La section 301 — relatives aux barrières « injustes » aux exportations américaines de la part des partenaires étrangers — est par exemple invoquée contre la Chine, avec laquelle les États-Unis rivalisent de surtaxes douanières depuis l’an dernier.

La France est un État souverain, elle décide souverainement de ses dispositions fiscales et elle continuera de décider souverainement de ses dispositions fiscales

Mais la France, qui s’est faite la championne de la taxe GAFA au nom de la « justice fiscale », n’entend pas se laisser impressionner et a rejeté toute « menace ». « Je crois profondément qu’entre alliés, nous devons et nous pouvons régler nos différends autrement que par la menace », a lancé M. Lemaire devant le Sénat juste avant le vote. « La France est un État souverain, elle décide souverainement de ses dispositions fiscales et elle continuera de décider souverainement de ses dispositions fiscales. Je veux redire à nos partenaires américains que cela doit être une incitation pour eux à accélérer encore plus les travaux sur la solution internationale de taxation du numérique à l’échelle de l’OCDE. »

Lobby puissant

« Ce genre de taxes contrevient aux engagements internationaux en matière commerciale », estime dans un communiqué la Computer & Communications Industry Association, le lobby du secteur technologique aux États-Unis. Quant au Conseil national du commerce extérieur, il considère que la taxe française « équivaut à un tarif douanier discriminatoire contre les sociétés technologiques américaines et [qu’elle] menace les liens commerciaux transatlantiques ».

« Les Américains vont répliquer et il va être intéressant de voir comment les Européens vont réagir », a déclaré à l’AFP Philippe Waechter, directeur de la recherche à Ostrum Asset Management. Ludovic Subran, économiste en chef de l’assureur-crédit Euler-Hermès, estime, lui, que la nouvelle législation française « va une nouvelle fois tendre les relations au sein des pays européens sur un sujet qui était vu comme un sujet d’harmonisation et de convergence ».

D’autant que son adoption survient alors que l’exécutif européen à Bruxelles est actuellement fragilisé par une période de transition.
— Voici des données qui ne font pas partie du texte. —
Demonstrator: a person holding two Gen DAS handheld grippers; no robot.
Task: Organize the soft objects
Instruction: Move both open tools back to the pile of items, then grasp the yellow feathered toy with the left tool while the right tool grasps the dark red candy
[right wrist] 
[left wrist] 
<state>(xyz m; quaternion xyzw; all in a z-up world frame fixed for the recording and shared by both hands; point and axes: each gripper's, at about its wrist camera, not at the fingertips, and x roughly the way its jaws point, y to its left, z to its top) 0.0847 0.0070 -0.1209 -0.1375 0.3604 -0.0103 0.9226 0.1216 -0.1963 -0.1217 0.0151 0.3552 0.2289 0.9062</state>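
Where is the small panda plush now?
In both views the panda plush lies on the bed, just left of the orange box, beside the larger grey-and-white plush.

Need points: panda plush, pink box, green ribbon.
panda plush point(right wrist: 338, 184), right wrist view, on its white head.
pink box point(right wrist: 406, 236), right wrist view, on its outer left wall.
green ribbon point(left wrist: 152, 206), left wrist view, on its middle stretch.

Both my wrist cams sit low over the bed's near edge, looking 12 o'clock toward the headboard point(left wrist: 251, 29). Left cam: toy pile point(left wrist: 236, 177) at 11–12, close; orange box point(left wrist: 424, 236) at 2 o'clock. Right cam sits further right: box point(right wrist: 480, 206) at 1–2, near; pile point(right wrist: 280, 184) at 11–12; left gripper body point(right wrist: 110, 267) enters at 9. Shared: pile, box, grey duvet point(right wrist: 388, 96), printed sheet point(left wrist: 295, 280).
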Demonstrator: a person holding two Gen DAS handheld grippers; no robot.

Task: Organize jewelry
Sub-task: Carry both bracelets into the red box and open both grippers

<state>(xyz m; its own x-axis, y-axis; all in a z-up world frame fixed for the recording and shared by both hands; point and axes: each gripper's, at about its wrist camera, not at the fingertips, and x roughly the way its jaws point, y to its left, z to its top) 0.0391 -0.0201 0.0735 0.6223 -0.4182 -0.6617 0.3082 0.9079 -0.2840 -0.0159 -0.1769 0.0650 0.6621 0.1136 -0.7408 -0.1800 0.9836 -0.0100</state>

Des projets de taxation du numérique sont pourtant à l’étude dans d’autres pays européens, comme en Italie, en Espagne, en Autriche ou encore au Royaume-Uni. Mais l’exposition au marché américain et à d’éventuelles représailles de Washington varie beaucoup selon les pays et les secteurs économiques. « Il y a cette idée que ce serait l’automobile allemande qui paierait pour le concours Lépine fiscal français », relève Ludovic Subran.

Dans un monde où l’Europe a du mal à affirmer son rang par rapport aux États-Unis et à la Chine, notamment dans le secteur du numérique où ses entreprises font figure de nains, l’enjeu de la taxe dépasse de loin celui des recettes fiscales qu’elle peut rapporter. La réaction de l’Allemagne, de l’Espagne, de l’Italie sera « un vrai révélateur des intentions européennes de tous ces pays », estime M. Waechter, pour qui la taxation des GAFA « peut avoir un caractère fédérateur pour l’Europe » et l’aider à prendre ses distances par rapport aux États-Unis, par exemple en coopérant avec le géant chinois Huawei pour le développement de la 5G.

L’unité européenne est toutefois loin d’être acquise et s’« il y a consensus sur le sujet, il n’y a pas consensus sur la solution au problème », explique M. Subran. « Il y a des pays qui ne vont pas vouloir prendre le risque » d’affronter les États-Unis alors que leur président considère les politiques publiques des États qui lui sont défavorables « comme une agression ».